--- Records for processing ---
____________

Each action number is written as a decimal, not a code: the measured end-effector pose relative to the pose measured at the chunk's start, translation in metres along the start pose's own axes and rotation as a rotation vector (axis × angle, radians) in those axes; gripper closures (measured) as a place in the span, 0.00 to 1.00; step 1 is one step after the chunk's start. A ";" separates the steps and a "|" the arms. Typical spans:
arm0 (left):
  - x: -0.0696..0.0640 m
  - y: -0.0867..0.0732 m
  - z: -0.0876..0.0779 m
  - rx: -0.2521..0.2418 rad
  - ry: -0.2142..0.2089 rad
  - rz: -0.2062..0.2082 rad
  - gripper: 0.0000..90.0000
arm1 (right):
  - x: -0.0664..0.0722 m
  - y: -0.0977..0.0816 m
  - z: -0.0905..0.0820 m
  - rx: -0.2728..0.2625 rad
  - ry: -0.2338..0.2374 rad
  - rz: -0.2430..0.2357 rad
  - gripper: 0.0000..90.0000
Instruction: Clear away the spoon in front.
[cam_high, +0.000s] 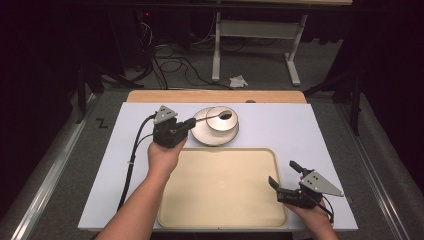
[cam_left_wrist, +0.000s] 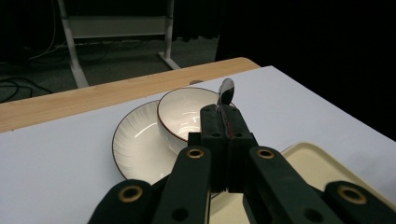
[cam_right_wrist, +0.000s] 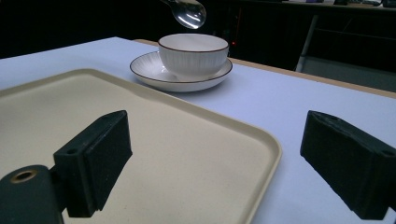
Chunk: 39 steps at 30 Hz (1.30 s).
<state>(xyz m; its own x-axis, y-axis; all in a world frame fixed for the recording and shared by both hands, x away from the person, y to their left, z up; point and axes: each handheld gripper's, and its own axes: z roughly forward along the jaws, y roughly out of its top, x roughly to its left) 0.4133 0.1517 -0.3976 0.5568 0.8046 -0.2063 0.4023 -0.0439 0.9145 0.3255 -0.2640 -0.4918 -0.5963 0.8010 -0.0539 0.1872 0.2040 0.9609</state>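
While the left gripper (cam_high: 191, 122) pinches the shiny metal spoon (cam_left_wrist: 227, 91) w/ fingers pressed tight over the white ribbed brown-rimmed bowl (cam_high: 222, 119), keep it level & carry toward the beige plastic tray (cam_high: 200, 210) at 6 o'clock; right gripper (cam_high: 284, 176) fingers spread, idle.

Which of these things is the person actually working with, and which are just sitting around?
In use:
- spoon, clamped in the left gripper, held above the bowl
- bowl
- saucer under the bowl

Just lying about:
- tray, nothing on it
- right gripper, open, idle over the tray's corner
- crumpled paper on the floor
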 end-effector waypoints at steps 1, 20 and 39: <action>0.000 -0.001 -0.003 -0.004 -0.003 0.000 1.00 | 0.001 0.000 0.000 0.002 0.000 0.005 0.10; -0.006 -0.048 -0.066 -0.022 -0.079 0.000 1.00 | 0.003 0.000 0.001 0.009 -0.002 0.009 0.11; 0.000 -0.126 -0.079 0.039 -0.169 -0.153 1.00 | 0.003 -0.002 0.002 0.022 -0.004 0.003 0.11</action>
<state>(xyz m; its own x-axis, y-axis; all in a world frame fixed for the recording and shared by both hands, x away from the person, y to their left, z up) 0.3051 0.2033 -0.4858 0.6000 0.6929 -0.3999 0.5170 0.0456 0.8548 0.3251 -0.2603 -0.4946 -0.5927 0.8037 -0.0524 0.2062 0.2144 0.9547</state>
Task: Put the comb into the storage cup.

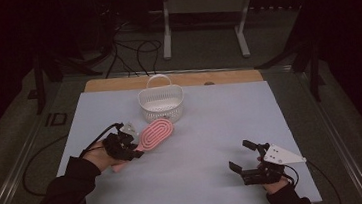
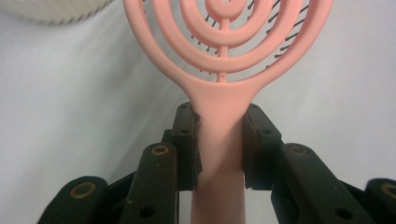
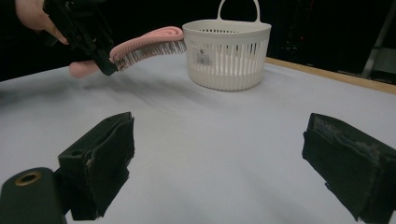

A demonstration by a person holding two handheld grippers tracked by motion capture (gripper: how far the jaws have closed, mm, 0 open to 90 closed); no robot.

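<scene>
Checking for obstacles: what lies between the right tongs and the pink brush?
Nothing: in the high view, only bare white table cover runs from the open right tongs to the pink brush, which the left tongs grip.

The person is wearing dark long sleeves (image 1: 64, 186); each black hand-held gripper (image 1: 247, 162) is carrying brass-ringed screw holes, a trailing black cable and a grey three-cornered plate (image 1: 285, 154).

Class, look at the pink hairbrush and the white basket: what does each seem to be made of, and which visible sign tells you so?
Pink hairbrush: probably moulded plastic, matte, smooth one-piece rings and handle, with thin dark bristles. White basket: likely plastic too, slightly glossy, with evenly moulded slots in its wall and a thin hoop handle.
</scene>
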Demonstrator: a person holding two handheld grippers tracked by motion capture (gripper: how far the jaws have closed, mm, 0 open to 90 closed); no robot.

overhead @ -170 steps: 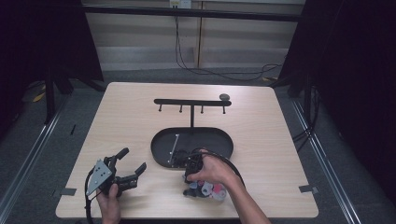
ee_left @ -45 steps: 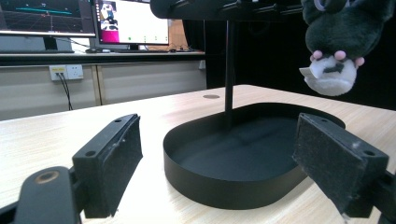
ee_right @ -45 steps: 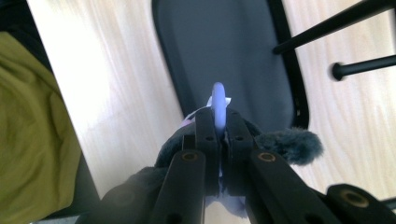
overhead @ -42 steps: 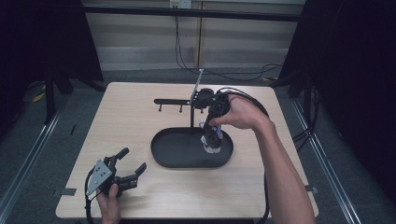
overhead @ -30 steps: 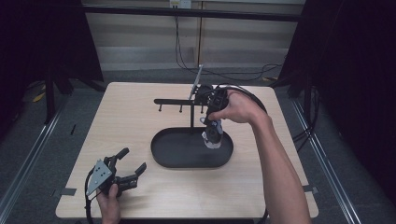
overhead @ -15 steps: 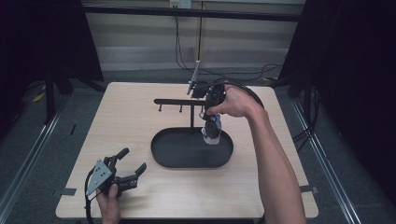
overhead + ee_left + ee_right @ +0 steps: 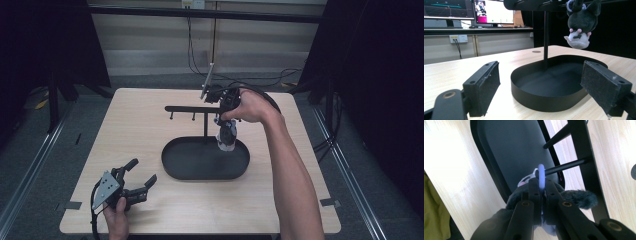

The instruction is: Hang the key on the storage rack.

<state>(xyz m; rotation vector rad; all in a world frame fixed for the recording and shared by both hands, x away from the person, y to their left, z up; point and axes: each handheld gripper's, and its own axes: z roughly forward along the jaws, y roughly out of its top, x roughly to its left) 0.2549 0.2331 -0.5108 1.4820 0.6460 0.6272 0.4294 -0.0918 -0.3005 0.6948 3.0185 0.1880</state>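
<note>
My left gripper (image 7: pixel 136 182) rests at about seven o'clock on the pale wooden counter (image 7: pixel 135 125), its jaws spread wide with nothing between them; in the left gripper view its black foam pads (image 7: pixel 484 85) frame the black oval metal tray (image 7: pixel 554 97) from low down.

At the centre stands the black T-shaped hanging rack (image 7: pixel 192 108), its post rising from the far edge of the tray (image 7: pixel 172 167) and short pegs pointing down from its crossbar.

At about one o'clock, my right gripper (image 7: pixel 220 97) is closed on the pale blue ring (image 7: pixel 541 178) of the small dark grey and white plush keychain toy (image 7: pixel 226 136). The toy hangs below the crossbar, over the far right part of the tray. In the right gripper view the ring sits right at the tip of a thin black peg (image 7: pixel 566 166); I cannot tell whether it is already threaded on.

The risk, as I judge it, is letting go too soon: if the ring only touches the peg tip, the toy drops into the tray. Pushing sideways against the peg could also tip the slim rack, and the dangling toy's swing could pull the ring off line.
</note>
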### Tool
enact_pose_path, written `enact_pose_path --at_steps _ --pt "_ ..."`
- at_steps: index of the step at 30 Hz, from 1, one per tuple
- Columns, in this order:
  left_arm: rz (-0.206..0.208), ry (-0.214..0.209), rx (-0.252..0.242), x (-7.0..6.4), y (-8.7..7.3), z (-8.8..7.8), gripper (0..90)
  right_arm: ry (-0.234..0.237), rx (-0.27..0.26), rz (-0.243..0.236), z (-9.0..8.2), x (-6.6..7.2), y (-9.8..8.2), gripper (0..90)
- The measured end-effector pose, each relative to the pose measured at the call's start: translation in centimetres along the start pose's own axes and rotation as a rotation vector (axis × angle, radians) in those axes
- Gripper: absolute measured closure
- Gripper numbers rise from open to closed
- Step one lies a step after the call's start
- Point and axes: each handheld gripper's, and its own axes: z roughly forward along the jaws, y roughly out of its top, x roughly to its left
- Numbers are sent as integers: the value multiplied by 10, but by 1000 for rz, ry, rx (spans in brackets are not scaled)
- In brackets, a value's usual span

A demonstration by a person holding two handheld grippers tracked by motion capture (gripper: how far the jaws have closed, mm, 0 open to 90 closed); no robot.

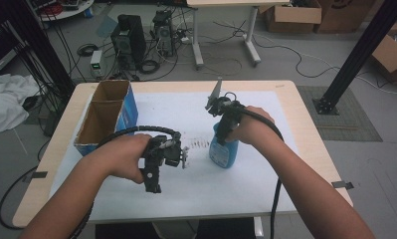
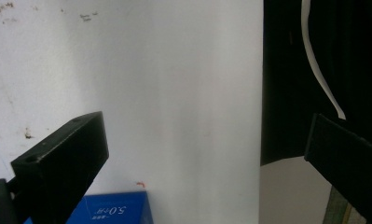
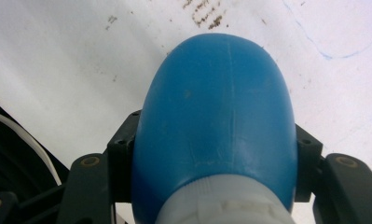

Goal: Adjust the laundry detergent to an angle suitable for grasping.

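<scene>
Your forearms come in at the near edge; right gripper (image 1: 225, 130) has its fingers clamped on the blue bottle (image 3: 218, 126) at the shoulder, just below the white cap (image 3: 225, 205) (pads either side, so the body hangs plumb and won't swing). Bottle sits right of centre on the white tabletop (image 1: 265, 179), base at or near the sheet. Left gripper (image 1: 162, 158) hovers fingers wide, holding nothing, clear of the open cardboard box (image 1: 106, 115) on the left edge, probably kept free to steady or take over
</scene>
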Motion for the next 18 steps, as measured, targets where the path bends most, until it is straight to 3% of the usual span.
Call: enact_pose_path --at_steps 18 --pt "-5 4 -9 0 -3 0 1 -36 24 -13 1 9 3 377"
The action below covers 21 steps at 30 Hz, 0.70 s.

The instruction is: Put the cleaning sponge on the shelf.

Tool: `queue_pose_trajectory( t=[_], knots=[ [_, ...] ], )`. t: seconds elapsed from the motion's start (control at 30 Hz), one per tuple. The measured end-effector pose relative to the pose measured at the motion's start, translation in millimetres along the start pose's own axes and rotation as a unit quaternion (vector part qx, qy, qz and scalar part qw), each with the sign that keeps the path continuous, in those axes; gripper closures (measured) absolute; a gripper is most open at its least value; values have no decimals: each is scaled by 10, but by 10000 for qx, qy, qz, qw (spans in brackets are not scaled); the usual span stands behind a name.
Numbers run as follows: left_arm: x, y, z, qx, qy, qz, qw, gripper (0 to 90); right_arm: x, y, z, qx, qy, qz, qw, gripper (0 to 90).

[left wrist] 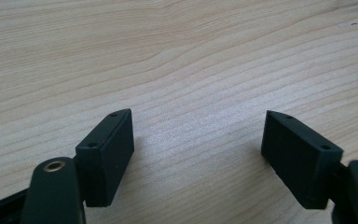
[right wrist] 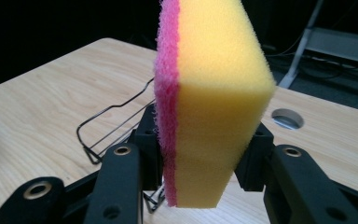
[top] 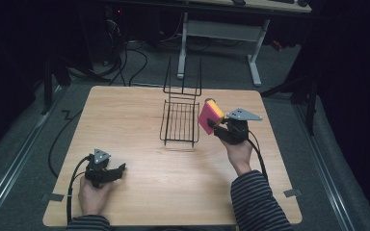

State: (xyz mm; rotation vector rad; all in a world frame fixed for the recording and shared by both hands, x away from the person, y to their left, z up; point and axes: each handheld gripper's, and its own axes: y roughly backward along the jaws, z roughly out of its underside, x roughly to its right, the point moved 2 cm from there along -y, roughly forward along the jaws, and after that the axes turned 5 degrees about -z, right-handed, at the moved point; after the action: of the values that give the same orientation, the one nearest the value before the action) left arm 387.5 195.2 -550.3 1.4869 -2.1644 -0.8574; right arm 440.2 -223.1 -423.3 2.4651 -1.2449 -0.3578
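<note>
In right claw, sponge upright.

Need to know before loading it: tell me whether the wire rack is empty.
Empty. The wire rack shows bare table through its bars; the sponge is beside it, held in the right tool.

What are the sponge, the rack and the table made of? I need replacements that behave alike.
Sponge: soft open-pored foam, yellow, with a rougher pink scouring layer; it dents where the right gripper clamps it.
Rack: thin black wire, probably coated metal.
Table: pale wood grain, matte; whether solid wood or laminate can't be told.
</note>
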Motion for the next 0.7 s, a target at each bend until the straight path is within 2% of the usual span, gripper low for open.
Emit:
queue_pose_trajectory(
  t=[0.3, 0.7],
  knots=[
    [-1, 0, 0, 0, 4, 4, 10000, 258, -134, -236, -88, -126, 218, -328, 9991, 610],
    [-4, 1, 1, 8, 19, 19, 10000, 258, -230, -550, -125, -337, 346, -504, 9976, 610]
  ],
)
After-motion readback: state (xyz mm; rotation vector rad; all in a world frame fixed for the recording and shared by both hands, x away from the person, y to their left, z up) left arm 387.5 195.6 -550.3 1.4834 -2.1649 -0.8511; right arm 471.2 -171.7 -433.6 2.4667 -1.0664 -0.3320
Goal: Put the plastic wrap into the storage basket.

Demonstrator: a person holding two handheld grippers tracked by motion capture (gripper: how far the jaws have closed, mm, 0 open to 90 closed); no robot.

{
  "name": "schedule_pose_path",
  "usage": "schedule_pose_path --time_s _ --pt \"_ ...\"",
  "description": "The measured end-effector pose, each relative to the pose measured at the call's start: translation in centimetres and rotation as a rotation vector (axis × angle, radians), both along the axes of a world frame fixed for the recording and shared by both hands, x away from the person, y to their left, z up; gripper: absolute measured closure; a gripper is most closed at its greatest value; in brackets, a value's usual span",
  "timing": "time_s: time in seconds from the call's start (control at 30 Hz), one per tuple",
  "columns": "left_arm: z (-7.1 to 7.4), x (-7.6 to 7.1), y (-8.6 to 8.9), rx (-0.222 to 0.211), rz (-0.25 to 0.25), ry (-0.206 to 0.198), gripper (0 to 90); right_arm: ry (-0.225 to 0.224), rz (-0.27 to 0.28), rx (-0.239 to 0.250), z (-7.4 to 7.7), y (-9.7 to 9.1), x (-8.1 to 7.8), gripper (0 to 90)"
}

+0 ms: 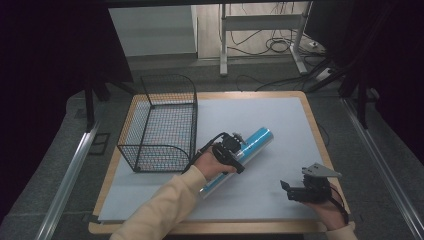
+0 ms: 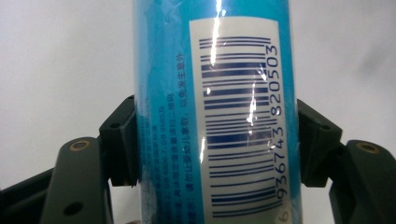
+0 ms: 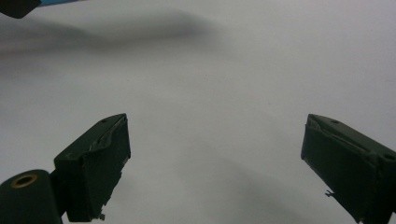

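Observation:
A long blue tube [image 1: 248, 148] with a shiny end cap lies slanted on the white sheet [image 1: 260, 117] near the table's middle. My left gripper [image 1: 231, 150] is shut on the blue tube around its middle. In the left gripper view both black jaws press against the sides of the tube [image 2: 215, 116], whose white barcode label [image 2: 236, 121] faces the camera. My right gripper [image 1: 288, 190] rests low at the front right, apart from the tube. In the right gripper view it [image 3: 215, 158] stands open over bare white sheet.
A black wire basket [image 1: 162, 125] stands at the left of the table, just beside the left hand. The wooden table edge [image 1: 210, 227] runs along the front. Metal table legs and cables [image 1: 270, 40] lie on the floor beyond.

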State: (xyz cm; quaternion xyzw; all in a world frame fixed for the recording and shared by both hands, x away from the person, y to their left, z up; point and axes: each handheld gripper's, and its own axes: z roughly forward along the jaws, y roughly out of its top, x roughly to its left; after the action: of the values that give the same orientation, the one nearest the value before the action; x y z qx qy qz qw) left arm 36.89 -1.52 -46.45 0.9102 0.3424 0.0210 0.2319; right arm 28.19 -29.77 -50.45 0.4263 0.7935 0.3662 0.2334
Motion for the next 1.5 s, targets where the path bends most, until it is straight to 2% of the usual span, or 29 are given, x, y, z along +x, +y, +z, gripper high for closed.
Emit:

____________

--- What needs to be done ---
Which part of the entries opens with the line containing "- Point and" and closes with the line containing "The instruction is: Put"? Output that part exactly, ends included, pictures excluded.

--- Result of this exercise ---
- Point and axes: each handheld gripper's, and its own axes: z roughly forward along the jaws, y roughly out of its top, x roughly to its left
- Numbers are sent as integers: the value multiplied by 10, but by 1000 for rz, ry, rx (spans in brackets are not scaled)
- In brackets, a value's usual span

A demonstration by a person holding two handheld grippers tracked by motion capture (gripper: how far the jaws have closed, mm, 0 open to 90 closed); no robot.


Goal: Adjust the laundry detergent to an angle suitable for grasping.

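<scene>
Your forearms come in at the near edge; right gripper (image 1: 225, 130) has its fingers clamped on the blue bottle (image 3: 218, 126) at the shoulder, just below the white cap (image 3: 225, 205) (pads either side, so the body hangs plumb and won't swing). Bottle sits right of centre on the white tabletop (image 1: 265, 179), base at or near the sheet. Left gripper (image 1: 162, 158) hovers fingers wide, holding nothing, clear of the open cardboard box (image 1: 106, 115) on the left edge, probably kept free to steady or take over
</scene>
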Motion for the next 18 steps, as measured, targets where the path bends most, until it is straight to 3% of the usual span.
Call: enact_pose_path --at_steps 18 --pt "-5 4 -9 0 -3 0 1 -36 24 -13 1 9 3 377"
The action below covers 21 steps at 30 Hz, 0.70 s.

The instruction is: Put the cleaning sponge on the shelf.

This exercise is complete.